A number of Coast Guard-manned ships and landing craft served during the Normandy invasion in June 1944. The Coast Guard-manned troop ship USS Samuel Chase (APA 26) landed the U.S. Army’ 1st Infantry Division at Omaha Beach, and the Coast Guard-manned command ship USS Bayfield (APA 33) operated at Utah Beach; they are just two examples. A flotilla of 60 wooden WPB 83-foot cutters patrolled the waters off the Normandy beaches during the D-Day landings. These combat search and rescue boats saved 400 Allied airmen and sailors.

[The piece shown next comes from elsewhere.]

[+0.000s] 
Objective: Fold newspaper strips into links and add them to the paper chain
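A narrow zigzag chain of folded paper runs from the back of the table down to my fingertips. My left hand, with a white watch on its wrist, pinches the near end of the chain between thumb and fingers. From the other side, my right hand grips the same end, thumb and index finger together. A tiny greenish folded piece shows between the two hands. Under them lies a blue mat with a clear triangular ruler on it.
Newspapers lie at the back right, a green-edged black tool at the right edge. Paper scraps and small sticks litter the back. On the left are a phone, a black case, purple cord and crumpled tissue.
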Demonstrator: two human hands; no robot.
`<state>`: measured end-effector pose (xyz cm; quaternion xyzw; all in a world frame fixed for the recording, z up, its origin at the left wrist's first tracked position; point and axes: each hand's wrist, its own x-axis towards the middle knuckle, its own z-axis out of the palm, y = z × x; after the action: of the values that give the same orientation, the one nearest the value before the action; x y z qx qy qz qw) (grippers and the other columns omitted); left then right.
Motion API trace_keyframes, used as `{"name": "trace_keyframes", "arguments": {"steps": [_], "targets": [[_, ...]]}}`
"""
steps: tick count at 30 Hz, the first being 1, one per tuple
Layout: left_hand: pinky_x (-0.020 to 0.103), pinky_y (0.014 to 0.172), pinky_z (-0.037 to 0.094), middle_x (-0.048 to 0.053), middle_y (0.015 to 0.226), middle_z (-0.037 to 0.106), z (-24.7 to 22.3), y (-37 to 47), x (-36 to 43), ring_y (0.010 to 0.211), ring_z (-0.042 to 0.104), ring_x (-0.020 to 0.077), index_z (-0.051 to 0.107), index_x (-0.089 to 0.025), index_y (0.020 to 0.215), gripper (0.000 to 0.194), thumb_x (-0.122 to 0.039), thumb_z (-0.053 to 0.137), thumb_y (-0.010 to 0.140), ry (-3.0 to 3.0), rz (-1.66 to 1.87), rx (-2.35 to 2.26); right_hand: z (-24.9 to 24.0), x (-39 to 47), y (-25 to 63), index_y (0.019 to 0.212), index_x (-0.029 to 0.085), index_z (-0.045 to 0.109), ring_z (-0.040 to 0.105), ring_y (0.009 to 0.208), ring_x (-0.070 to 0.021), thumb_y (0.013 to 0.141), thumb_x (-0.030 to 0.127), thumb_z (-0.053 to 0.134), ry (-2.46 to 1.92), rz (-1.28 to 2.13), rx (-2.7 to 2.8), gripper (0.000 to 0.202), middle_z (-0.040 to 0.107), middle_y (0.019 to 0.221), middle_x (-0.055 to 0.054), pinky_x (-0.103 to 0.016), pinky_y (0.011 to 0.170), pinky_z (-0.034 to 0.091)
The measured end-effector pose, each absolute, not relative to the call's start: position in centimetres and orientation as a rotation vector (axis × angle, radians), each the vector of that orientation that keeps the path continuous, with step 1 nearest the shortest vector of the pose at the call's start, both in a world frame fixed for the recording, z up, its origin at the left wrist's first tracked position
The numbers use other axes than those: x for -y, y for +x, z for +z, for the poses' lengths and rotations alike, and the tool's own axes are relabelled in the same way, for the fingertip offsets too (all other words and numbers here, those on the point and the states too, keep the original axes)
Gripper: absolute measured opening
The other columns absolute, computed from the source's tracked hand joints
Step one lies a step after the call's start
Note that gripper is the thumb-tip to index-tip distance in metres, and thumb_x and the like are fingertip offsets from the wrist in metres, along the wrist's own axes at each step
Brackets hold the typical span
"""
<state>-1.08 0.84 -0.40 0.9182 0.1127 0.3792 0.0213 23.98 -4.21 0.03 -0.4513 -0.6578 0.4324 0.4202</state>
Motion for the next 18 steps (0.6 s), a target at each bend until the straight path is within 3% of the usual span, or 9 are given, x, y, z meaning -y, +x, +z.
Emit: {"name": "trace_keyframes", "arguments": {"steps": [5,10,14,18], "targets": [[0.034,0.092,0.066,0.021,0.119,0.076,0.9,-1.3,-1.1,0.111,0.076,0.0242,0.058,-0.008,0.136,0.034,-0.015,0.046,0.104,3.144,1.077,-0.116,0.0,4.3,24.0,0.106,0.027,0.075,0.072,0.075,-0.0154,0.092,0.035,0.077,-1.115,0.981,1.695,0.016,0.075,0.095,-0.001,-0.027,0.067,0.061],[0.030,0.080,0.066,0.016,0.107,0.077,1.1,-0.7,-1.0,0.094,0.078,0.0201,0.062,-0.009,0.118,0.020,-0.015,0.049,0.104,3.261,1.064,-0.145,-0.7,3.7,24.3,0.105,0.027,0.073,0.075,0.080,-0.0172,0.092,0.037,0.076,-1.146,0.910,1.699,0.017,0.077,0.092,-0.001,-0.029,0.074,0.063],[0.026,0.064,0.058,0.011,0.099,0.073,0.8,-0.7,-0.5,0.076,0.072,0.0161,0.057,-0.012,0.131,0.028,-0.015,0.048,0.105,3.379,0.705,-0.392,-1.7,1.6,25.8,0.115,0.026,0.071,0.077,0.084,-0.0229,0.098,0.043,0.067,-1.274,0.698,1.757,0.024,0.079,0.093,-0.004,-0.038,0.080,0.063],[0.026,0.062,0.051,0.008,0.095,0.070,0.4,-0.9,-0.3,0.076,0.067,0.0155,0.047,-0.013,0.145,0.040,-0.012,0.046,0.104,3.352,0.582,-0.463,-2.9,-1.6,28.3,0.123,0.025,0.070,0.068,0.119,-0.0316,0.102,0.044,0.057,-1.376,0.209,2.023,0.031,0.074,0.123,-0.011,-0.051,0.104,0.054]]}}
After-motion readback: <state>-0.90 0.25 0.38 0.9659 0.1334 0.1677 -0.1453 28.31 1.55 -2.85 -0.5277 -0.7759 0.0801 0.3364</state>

Many Coast Guard cutters were involved in rescue operations following German attacks on American shipping. The service’s cutters fought German U-boats and rescued many survivors of Nazi submarine attacks. The CGC Icarus, a veteran rumrunner chaser during Prohibition, sank the German U-boat U-352 on May 9, 1942, near Charleston, South Carolina, and took 33 prisoners, the first Germans taken prisoner in combat by any U.S. force. In fact, Coast Guard units were responsible for the sinking of a dozen German and two Japanese submarines during World War II, as well as the capture of two German surface vessels. One of those ships sunk, U-606, was actually rammed and sunk by the CGC Campbell. The Coast Guard was in the Battle of the Atlantic to the end. Just days before the German surrender in 1945, the Coast Guard-manned USS Moberly (PF 63), a Tacoma-class frigate, took part in a coordinated attack that sank German submarine U-853.